From the entries, filter out every line that lacks "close" and copy the rest.
GIVEN DATA Block Start
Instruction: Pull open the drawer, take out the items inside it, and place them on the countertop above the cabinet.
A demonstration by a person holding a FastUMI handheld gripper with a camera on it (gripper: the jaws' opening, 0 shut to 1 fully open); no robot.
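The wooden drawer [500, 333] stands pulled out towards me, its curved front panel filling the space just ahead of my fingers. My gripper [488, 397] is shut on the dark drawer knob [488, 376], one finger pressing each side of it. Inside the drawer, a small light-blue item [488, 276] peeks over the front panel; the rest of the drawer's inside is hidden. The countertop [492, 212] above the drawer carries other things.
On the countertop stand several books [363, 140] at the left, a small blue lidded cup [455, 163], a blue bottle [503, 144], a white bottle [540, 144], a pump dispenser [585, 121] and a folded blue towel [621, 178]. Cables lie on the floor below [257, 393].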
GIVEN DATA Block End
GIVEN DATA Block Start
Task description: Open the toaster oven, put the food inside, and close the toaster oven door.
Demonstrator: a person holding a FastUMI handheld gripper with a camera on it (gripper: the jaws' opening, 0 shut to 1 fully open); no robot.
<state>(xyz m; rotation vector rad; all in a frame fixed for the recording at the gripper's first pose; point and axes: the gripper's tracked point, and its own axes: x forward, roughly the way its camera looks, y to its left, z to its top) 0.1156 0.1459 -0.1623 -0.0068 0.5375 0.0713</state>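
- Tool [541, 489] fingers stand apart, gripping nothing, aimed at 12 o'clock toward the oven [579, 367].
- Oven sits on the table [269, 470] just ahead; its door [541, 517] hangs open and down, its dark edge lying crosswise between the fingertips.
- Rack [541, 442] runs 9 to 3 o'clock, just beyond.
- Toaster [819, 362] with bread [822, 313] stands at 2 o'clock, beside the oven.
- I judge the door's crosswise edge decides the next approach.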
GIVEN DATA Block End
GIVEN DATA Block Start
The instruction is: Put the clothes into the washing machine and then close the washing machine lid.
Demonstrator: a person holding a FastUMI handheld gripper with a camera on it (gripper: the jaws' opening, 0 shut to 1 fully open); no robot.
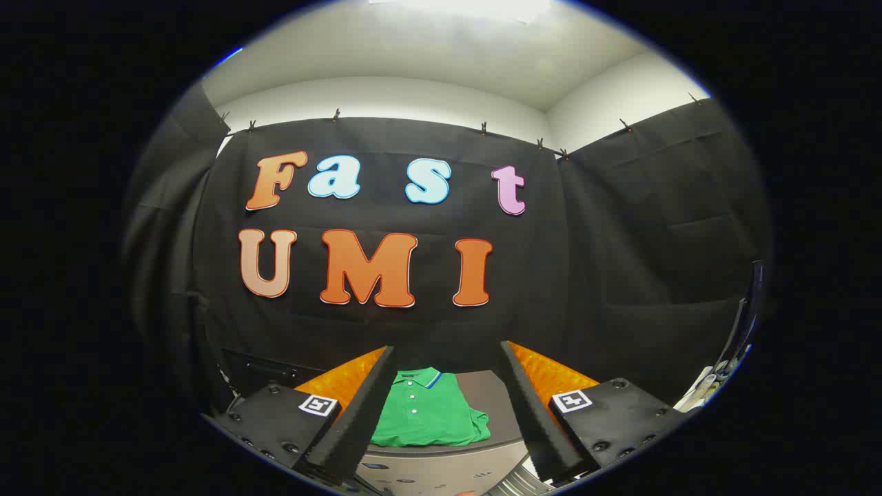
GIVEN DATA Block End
▶ _SOLVED EXERCISE_
Task description: Open the toaster oven, put the food inside, and close the toaster oven door.
The instruction is: Put the clothes into the washing machine and then close the washing machine lid.

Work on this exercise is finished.